Say only how many lines in the entries below contain the word "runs".

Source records

++++++++

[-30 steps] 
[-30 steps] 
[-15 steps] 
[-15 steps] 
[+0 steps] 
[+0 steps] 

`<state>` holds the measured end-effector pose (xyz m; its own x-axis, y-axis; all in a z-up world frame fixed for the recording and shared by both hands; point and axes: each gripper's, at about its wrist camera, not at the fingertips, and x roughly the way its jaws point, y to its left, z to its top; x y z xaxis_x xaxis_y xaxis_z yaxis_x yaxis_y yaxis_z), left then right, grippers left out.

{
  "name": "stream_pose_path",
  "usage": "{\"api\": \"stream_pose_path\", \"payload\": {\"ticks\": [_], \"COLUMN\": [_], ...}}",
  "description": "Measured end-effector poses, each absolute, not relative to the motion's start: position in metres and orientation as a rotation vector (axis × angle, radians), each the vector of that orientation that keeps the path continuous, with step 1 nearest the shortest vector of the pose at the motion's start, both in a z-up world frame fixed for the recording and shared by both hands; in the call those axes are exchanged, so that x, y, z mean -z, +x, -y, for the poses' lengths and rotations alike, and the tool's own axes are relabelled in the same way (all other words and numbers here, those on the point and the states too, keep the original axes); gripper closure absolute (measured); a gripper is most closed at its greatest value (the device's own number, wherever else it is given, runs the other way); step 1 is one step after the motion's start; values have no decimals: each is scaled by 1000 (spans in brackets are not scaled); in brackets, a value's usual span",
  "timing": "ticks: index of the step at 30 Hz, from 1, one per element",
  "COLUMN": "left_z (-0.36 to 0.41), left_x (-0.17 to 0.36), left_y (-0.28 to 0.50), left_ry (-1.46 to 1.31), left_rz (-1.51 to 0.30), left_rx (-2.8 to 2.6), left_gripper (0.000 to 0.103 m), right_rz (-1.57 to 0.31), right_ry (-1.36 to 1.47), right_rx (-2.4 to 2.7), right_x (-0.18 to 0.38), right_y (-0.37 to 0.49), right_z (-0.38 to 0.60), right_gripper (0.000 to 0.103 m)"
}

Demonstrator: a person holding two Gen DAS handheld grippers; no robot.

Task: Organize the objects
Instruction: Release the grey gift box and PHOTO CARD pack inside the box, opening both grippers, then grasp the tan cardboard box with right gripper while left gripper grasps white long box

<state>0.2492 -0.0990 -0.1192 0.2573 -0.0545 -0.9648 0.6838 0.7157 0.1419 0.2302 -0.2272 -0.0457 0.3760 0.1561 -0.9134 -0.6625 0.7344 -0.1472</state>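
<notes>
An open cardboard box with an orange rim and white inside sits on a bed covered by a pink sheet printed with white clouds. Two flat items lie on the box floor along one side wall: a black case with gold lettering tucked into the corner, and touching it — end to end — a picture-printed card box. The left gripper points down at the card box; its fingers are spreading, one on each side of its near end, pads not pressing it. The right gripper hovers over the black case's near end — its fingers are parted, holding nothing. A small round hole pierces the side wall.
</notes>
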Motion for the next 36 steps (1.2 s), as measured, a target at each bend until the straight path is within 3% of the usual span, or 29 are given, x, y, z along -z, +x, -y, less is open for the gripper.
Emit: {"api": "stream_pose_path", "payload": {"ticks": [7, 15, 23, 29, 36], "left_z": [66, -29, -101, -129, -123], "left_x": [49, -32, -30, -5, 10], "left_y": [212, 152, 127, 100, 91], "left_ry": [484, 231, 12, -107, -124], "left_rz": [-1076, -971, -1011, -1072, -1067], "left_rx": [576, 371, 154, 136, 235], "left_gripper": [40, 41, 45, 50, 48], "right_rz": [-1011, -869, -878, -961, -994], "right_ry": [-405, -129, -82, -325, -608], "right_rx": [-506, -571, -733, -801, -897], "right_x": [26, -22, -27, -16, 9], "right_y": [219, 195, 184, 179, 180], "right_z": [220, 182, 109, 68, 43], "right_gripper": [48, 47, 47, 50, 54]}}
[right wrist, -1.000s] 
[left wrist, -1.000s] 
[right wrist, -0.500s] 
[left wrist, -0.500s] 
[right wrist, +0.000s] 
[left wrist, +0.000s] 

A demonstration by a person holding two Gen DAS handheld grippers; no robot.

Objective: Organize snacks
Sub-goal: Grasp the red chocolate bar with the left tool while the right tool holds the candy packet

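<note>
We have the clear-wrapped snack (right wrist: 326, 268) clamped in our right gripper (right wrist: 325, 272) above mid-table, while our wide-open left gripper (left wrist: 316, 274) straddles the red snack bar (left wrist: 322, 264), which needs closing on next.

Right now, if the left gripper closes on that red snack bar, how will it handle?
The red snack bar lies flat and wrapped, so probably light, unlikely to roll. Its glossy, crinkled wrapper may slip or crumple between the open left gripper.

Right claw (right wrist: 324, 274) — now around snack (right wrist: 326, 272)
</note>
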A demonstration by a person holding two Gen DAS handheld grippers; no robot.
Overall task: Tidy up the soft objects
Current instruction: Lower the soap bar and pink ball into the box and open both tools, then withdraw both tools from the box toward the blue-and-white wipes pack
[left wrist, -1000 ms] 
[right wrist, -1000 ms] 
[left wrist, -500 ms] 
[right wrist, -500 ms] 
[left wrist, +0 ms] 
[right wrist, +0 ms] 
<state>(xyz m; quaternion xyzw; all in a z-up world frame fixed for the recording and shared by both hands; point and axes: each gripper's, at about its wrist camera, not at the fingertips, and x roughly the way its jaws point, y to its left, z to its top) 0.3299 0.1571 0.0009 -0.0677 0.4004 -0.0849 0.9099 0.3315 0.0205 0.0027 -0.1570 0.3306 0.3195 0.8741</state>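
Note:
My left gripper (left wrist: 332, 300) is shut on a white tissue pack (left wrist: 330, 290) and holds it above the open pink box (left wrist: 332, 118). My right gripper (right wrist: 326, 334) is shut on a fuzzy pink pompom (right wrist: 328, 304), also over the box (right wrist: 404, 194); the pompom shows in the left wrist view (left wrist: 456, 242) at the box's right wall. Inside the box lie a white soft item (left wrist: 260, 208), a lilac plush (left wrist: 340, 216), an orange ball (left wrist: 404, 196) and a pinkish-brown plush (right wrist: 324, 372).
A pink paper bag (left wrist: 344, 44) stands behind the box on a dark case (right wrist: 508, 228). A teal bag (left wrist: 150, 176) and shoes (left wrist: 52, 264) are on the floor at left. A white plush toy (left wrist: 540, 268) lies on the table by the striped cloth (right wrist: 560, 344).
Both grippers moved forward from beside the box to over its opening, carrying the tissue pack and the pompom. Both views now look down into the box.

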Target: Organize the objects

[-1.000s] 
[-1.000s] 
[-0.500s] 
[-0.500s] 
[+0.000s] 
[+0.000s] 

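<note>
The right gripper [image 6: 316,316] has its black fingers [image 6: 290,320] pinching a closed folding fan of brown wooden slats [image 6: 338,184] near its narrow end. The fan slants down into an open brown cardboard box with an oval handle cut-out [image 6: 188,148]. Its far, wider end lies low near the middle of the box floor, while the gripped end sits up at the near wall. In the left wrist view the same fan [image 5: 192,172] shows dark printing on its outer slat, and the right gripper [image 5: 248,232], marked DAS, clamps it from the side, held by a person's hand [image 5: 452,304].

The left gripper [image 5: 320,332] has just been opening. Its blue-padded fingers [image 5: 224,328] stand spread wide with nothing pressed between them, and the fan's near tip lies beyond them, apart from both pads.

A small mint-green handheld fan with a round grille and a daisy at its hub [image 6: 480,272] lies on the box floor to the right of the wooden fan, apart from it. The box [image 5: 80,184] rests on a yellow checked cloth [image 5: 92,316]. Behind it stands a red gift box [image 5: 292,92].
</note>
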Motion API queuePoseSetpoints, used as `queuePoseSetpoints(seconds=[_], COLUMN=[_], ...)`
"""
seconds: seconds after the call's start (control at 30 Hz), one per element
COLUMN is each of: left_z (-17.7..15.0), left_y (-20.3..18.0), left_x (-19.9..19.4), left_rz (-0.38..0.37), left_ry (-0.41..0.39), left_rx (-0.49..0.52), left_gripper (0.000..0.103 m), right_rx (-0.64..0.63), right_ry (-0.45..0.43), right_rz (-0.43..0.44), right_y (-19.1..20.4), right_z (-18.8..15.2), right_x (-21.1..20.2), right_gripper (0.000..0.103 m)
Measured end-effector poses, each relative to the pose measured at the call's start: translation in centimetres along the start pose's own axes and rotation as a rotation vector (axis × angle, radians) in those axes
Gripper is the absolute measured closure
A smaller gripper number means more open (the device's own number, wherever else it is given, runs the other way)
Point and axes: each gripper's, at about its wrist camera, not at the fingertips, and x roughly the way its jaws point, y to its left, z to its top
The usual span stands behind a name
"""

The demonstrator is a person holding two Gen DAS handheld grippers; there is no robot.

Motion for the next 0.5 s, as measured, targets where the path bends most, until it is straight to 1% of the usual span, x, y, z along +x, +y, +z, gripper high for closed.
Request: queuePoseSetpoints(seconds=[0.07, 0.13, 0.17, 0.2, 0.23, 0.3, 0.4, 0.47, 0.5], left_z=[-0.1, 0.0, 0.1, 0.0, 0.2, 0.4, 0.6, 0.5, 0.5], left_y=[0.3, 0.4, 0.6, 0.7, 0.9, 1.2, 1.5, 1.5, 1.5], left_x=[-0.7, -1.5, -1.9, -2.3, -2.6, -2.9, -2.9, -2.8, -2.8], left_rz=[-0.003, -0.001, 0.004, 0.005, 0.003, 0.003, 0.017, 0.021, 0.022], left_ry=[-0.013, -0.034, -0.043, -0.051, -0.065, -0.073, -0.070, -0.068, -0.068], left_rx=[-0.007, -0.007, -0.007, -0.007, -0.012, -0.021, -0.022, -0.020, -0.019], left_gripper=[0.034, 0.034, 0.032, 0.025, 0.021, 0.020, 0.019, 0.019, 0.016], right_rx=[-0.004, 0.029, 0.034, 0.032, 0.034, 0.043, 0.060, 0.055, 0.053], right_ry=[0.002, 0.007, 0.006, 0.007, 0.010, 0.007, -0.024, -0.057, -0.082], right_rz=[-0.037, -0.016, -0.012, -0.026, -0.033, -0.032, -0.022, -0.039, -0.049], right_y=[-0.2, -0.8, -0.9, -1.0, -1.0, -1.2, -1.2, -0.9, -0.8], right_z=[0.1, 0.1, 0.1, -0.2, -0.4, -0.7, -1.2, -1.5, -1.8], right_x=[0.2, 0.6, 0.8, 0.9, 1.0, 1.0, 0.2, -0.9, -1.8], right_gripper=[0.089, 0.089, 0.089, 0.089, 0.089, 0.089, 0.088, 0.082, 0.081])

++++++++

§ SOLUTION TO THIS EXERCISE
2